*ACTIVITY:*
Among the lines of this material, find those holding the word "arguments" and report how many there are, with nothing added.

*DATA EXCERPT:*
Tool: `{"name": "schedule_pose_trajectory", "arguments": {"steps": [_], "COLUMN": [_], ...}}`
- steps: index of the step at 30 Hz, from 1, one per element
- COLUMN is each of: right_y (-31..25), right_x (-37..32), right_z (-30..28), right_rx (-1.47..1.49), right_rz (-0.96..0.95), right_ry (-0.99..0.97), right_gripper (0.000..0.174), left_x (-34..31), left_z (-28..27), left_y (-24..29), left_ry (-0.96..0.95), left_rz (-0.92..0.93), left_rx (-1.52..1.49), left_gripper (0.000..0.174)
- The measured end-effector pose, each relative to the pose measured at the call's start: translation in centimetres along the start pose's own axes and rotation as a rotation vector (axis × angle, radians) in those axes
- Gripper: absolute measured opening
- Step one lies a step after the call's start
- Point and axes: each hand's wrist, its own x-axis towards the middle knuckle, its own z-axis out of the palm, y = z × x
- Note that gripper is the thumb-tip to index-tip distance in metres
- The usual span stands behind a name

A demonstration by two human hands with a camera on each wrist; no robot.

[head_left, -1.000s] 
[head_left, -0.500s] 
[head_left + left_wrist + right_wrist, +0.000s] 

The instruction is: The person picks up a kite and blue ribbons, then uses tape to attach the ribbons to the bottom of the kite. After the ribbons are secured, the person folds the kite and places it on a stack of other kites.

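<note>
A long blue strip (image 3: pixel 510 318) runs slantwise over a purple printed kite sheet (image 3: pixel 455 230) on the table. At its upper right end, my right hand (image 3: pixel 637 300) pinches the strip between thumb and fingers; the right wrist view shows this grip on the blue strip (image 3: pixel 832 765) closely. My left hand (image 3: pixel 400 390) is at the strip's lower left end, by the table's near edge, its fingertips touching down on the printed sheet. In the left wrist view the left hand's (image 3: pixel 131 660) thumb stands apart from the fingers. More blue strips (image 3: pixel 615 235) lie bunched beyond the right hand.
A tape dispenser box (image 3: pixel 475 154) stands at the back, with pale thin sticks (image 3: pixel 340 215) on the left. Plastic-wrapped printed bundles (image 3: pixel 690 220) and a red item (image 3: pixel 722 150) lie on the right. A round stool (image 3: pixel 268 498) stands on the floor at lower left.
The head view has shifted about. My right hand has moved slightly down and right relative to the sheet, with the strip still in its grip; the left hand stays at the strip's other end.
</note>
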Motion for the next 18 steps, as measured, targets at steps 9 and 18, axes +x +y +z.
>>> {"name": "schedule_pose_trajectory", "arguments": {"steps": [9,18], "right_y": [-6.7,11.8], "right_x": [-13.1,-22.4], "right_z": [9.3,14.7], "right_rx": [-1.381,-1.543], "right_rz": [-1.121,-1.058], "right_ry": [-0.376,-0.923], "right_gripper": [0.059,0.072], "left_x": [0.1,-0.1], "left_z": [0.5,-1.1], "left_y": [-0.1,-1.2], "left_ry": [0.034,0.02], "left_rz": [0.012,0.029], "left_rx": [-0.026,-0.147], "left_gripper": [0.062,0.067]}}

*ANSWER TO THIS PROBLEM:*
2